McKinsey’s agile advice is fallacious, self serving bull
If you are one of the tens of thousands of experienced agile coaches on the market you should know that McKinsey is telling CEO’s not to hire you. In a recent article, McKinsey told executives that there are no good agile coaches in the market. They said that the agile coaches available are dogmatic and won’t fit your organisation culture. The only solution is to hire McKinsey to set up an agile coaching academy that turns staff with zero agile experience into expert coaches in 12 weeks.
“outsourcing these key roles will often lead to an influx of agility coaches who are disconnected from a company’s culture and want to dogmatically apply agile the way they know it rather than the way it needs to be molded to a particular organization.” McKinsey, Growing your own agility coaches
The solution to this “war for talent” is to pay McKinsey many millions to build an agility coaching academy for you which takes hundreds of staff with zero agile experience and turns them into expert agility coaches, product owners and agility leaders in 12 weeks. They saw a large Bank and Telco do this so now they are experts in it.
McKinsey’s argument is logically fallacious, self-serving bull.
How can there be no good agile coaches when there are a million+ people with a formal agile certification from one of the reputable agile certification bodies? Surely a lot of them must have hands-on experience coaching an agile team.
How can it be wrong to bring in agile people with a different culture when an agile transformation requires a change in the organisations’ culture?
How can McKinsey consultants provide useful advice on selecting agile coaches when they have very little practical experience in agile teams?
How can you create expert agile coaches in 12 weeks when it takes years of practical team experience?

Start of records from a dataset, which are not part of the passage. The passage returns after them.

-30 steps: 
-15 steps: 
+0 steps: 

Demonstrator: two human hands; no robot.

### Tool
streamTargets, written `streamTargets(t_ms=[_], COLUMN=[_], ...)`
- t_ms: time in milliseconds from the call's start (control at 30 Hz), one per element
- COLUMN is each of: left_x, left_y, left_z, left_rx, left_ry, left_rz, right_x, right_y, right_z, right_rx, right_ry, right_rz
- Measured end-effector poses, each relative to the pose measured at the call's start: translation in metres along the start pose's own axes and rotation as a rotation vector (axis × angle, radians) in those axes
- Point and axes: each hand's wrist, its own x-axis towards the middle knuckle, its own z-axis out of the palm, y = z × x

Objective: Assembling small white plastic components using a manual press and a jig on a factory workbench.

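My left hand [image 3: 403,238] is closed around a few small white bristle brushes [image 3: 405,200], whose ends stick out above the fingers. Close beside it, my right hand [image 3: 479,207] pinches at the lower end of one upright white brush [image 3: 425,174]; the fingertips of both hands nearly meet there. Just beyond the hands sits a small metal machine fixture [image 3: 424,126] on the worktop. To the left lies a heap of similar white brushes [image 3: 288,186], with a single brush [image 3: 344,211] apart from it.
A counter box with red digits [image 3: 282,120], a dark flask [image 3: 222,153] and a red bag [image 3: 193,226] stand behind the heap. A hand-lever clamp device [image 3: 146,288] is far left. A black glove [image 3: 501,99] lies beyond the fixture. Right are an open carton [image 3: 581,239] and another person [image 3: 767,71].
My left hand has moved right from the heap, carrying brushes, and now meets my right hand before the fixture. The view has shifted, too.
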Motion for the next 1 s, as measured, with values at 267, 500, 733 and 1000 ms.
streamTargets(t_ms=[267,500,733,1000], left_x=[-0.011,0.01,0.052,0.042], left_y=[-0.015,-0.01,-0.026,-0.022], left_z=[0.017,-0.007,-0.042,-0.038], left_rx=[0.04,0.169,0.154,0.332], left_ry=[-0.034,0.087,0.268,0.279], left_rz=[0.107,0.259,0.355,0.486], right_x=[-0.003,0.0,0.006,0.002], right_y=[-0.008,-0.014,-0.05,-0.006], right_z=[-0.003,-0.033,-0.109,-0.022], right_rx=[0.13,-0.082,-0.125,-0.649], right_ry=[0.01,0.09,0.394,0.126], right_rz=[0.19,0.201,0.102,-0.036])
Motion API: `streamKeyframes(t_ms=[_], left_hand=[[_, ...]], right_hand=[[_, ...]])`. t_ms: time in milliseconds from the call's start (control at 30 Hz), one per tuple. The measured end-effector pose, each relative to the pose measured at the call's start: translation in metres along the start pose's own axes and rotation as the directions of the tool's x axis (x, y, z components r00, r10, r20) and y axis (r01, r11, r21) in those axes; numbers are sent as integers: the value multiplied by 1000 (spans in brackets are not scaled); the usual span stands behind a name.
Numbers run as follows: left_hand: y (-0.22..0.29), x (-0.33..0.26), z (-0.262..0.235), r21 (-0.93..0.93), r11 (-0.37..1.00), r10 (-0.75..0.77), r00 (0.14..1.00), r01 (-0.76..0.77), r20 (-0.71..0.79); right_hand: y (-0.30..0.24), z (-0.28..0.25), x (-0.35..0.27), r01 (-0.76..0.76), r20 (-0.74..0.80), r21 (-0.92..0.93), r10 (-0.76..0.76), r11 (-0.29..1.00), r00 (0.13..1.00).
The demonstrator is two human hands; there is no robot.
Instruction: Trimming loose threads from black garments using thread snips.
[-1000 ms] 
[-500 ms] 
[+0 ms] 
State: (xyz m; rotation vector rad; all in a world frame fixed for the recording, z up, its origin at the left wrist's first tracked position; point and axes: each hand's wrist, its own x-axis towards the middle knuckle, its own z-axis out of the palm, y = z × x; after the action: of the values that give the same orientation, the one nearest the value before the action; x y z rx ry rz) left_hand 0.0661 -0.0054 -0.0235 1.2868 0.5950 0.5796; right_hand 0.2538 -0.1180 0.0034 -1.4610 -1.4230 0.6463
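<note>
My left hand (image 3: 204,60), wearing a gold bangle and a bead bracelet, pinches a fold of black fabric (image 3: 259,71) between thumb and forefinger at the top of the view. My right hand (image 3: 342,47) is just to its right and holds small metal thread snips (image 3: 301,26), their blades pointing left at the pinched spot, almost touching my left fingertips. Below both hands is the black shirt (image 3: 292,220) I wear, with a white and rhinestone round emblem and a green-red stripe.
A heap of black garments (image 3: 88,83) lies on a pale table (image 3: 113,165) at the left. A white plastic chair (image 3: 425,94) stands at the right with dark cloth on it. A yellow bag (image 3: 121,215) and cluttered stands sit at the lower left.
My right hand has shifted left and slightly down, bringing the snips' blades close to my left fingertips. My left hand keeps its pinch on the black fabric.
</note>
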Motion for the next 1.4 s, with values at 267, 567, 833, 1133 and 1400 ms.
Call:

How can the tens of thousands of people who joined the Agile Alliance which says that agile is a mindset with no place for dogma, be dogmatic?
“Agile is a mindset informed by the values contained in the Agile Manifesto and the 12 Principles behind the Agile Manifesto.” Agile 101, the Agile Alliance
“There is no place for dogma and one-size-fits-all thinking.” Enterprise Agile Transformation, Agile Alliance
As consultants like to say, McKinsey is on the right road but going in the wrong direction. Michael Kusters wrote a more detailed shredding of McKinseys argument in “Agile Academy — McKinsey, you get it all wrong!”